U.S. Supreme Court Resolves Custody Dispute Between Biological Father and Adoptive Parents

July 9, 2013

193524_hands.jpgChild custody disputes are as diverse as our society; there is no such thing as one size fits all. While some of the issues may be similar and familiar, each family brings to the table a unique set of facts and preconceived notions about how the proceedings will unfold. Add to the mix the fact that laws and court procedures vary from place to place, and the conflict may seem overwhelming. A dedicated family lawyer can help. If you are faced with a child custody issue, it is important to contact, as soon as possible, a San Diego family law attorney with extensive experience handling such matters.

In a recent case, the United States Supreme Court was asked to decide the familial fate of an American Indian child, who had been adopted by an American family when she just a baby. Prior to the girl's birth, the biological father gave up his parental rights. The biological mother then allowed a couple from South Carolina to adopt the baby girl. Just four months after her birth, the biological father (an American Indian) had a change of heart and sought custody of the baby, asserting that he did not know that his former fiancée planned to put the child up for adoption.

The parents who were in the process of legally adopting the baby had been raising her for 27 months when the South Carolina courts ruled that the biological father could have custody of his daughter. For the last 18 months, the child (who is almost four years-old), has been living with her biological father. The state courts found that both families provided the girl with loving and safe homes. At issue in the case was the interplay between federal and state laws concerning parental rights. The question was whether the 1978 Indian Child Welfare Act (federal law) should be applied when it appeared to conflict with state law in South Carolina.

According to an article in the New York Times, the federal law's aim is to make it more difficult for American Indian children to be taken from their families. If only South Carolina law applied to the case, the child would have remained with the adoptive parents, but that state's courts ruled that the biological father's parental rights under the federal law overrode state law.

In a 5-4 decision, the Supreme Court, however, concluded that the federal law did not require the child to be returned to her father, holding that the statute did not apply to this case, noting that the Indian parent did not have custody of the child at any point in time. Instead, at least one Justice indicated that the purpose of the law was to prevent the unwarranted removal of Indian children from their families. Here, the biological Indian parent never had custody of his daughter. The court found that the federal law was not meant to apply to a custody dispute where an Indian child's adoption is lawfully and voluntarily initiated by a non-Indian parent with sole custody rights.

While this case did not emanate from the San Diego courts, the decision could still serve as precedent under similar facts in a California custody dispute. A local family law attorney can help parents with any custody issues they may be facing.

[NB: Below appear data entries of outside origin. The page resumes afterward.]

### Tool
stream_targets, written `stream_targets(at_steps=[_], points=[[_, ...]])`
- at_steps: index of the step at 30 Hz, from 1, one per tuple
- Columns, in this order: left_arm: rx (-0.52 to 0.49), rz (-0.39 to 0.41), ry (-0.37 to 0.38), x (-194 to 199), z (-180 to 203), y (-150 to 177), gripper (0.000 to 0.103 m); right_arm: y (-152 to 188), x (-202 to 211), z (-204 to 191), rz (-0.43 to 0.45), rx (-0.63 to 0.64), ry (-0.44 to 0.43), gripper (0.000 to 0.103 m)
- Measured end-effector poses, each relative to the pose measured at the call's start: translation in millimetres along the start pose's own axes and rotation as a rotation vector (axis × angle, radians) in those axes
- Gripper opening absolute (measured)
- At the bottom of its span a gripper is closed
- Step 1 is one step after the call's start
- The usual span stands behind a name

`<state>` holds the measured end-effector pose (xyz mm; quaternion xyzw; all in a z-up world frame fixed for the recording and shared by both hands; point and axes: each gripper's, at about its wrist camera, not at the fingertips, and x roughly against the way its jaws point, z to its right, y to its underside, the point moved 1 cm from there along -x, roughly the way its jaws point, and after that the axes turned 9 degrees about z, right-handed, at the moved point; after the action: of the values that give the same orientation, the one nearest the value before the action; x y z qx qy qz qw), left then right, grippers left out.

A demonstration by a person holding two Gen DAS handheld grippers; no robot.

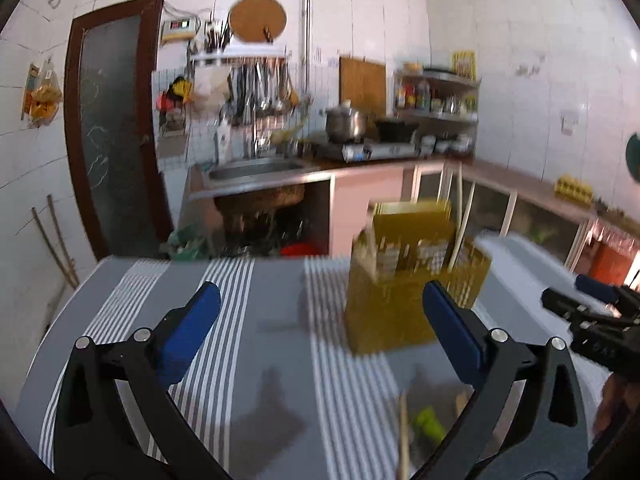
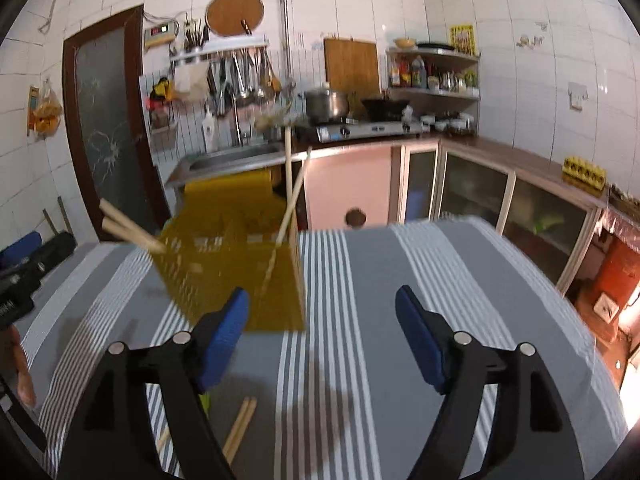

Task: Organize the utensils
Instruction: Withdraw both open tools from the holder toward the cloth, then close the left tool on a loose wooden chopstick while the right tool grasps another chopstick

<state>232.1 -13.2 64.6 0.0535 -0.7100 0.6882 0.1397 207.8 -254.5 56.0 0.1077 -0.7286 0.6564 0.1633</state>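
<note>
A yellow perforated utensil holder [image 1: 416, 280] [image 2: 236, 264] stands on the grey striped tablecloth [image 1: 272, 320] [image 2: 400, 280], with wooden sticks [image 2: 290, 196] leaning out of it. My left gripper [image 1: 320, 300] is open above the cloth, nothing between its blue pads; the holder is just beyond its right finger. My right gripper [image 2: 322, 304] is open too and empty, with the holder ahead to its left. Loose chopsticks [image 2: 240, 424] [image 1: 404, 436] and a green-handled item [image 1: 430, 424] lie on the cloth close below the grippers, partly hidden.
The other gripper shows at each view's edge: the right one [image 1: 592, 312], the left one [image 2: 28, 268]. Behind the table are a sink [image 2: 236, 156], a gas stove with a pot [image 2: 332, 104], a shelf of bottles [image 2: 432, 72] and glass-door cabinets [image 2: 500, 196].
</note>
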Motion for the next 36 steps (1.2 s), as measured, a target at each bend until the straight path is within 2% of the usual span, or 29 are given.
stream_targets(at_steps=[5,10,15,20,27,30,36], points=[[-0.006,-0.15,-0.005,-3,-7,44,0.098,29,3,-4,-0.075,-0.016,0.008,0.075],[0.024,-0.24,-0.03,-10,-16,81,0.098,62,-4,-16,-0.165,-0.007,-0.001,0.075],[0.007,-0.33,-0.012,-23,-14,106,0.098,88,-15,-31,-0.246,0.019,-0.003,0.075],[0.013,-0.357,-0.017,-27,-17,114,0.098,104,-26,-41,-0.31,0.041,0.008,0.073],[0.062,-0.375,-0.001,-32,-25,117,0.098,105,-28,-46,-0.324,0.021,0.011,0.063],[0.047,-0.379,-0.012,-33,-24,119,0.098,105,-27,-53,-0.331,0.032,0.033,0.056],[0.029,-0.394,-0.014,-34,-22,120,0.098,101,-32,-64,-0.371,0.006,0.054,0.034]])
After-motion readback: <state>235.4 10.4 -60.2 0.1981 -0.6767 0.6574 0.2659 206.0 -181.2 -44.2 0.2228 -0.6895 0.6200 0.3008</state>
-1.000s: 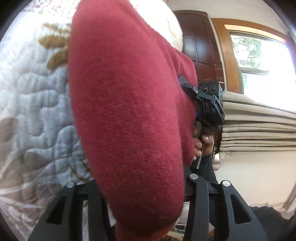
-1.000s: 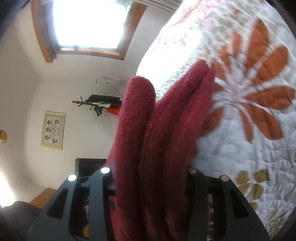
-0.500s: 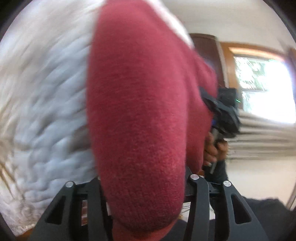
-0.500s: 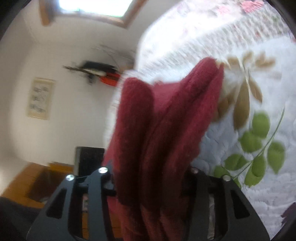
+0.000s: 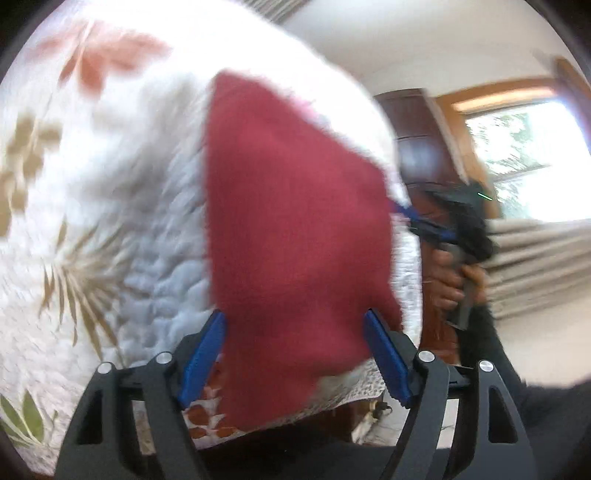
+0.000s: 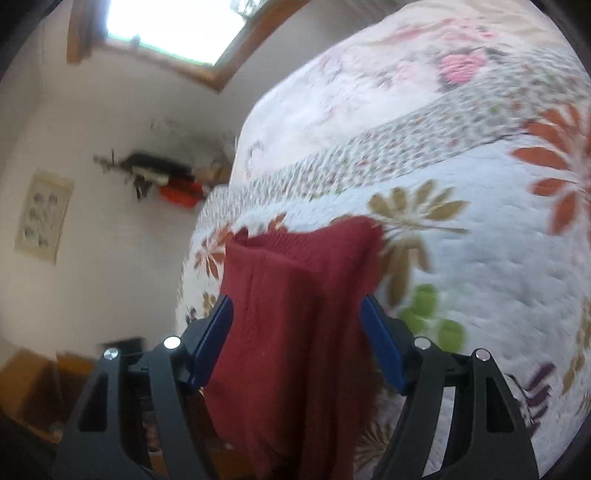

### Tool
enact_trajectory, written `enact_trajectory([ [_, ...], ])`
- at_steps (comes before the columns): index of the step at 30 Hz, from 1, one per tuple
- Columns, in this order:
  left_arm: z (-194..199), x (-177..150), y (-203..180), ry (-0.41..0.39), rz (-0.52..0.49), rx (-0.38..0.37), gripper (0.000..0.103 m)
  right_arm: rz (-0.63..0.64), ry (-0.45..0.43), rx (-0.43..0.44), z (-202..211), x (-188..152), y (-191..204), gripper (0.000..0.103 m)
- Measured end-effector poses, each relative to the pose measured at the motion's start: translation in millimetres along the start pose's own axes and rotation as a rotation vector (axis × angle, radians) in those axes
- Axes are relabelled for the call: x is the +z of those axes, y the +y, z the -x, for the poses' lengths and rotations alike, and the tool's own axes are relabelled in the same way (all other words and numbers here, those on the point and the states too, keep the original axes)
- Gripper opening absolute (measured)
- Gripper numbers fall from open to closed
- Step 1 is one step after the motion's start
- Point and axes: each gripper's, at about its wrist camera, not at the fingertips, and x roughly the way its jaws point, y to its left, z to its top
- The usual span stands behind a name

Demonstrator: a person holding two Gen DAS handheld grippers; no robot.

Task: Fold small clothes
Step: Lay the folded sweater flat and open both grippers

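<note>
We note the dark red knitted garment [image 5: 295,236] lying spread over the near edge of the bed, on the white quilted bedspread with brown, orange and green leaf print [image 5: 110,206]. In the left wrist view the left tongs [image 5: 295,354] stand wide apart, blue pads [image 5: 201,360] clear on either side of the red cloth; the garment fills the gap between them, but neither pad presses it, so we read these tongs as open. The picture is blurred, and the cloth's lower edge hangs past the bedspread's edge. Far right in that view we see the right tongs [image 5: 417,218], blurred, their blue tips just at the garment's right edge, with a person's hand [image 5: 452,277] wrapped round the handle; whether those tips touch the cloth we cannot tell there. In the right wrist view the right tongs [image 6: 297,345] also stand apart, blue pads [image 6: 214,341] showing both sides of a bunched, ribbed fold of the same red garment [image 6: 295,317] that lies between them and drapes down toward the camera; no squeeze is visible, so open. Behind, left: a white wall, a wood-framed window [image 6: 177,33], a framed picture [image 6: 42,216], a wall rack holding dark and orange items [image 6: 162,181]. Beyond the left tongs, right: a dark wooden door [image 5: 421,136] and stacked beige folded fabric [image 5: 543,262].
</note>
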Motion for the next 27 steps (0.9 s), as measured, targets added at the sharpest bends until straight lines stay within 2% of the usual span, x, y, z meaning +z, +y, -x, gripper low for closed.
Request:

Parents with questions about child custody matters are encouraged to contact Roy M. Doppelt & Associates. Mr. Doppelt is a knowledgeable family law attorney with more than 20 years of experience representing parents in Southern California. Roy M. Doppelt & Associates serves clients in Linda Vista, Encinitas, Scripps Ranch, San Diego, and throughout Southern California. For a free consultation with a dedicated family lawyer, contact Roy M. Doppelt & Associates through the law firm's website or give us a call toll-free at (800) ROY IS IT (769-4748).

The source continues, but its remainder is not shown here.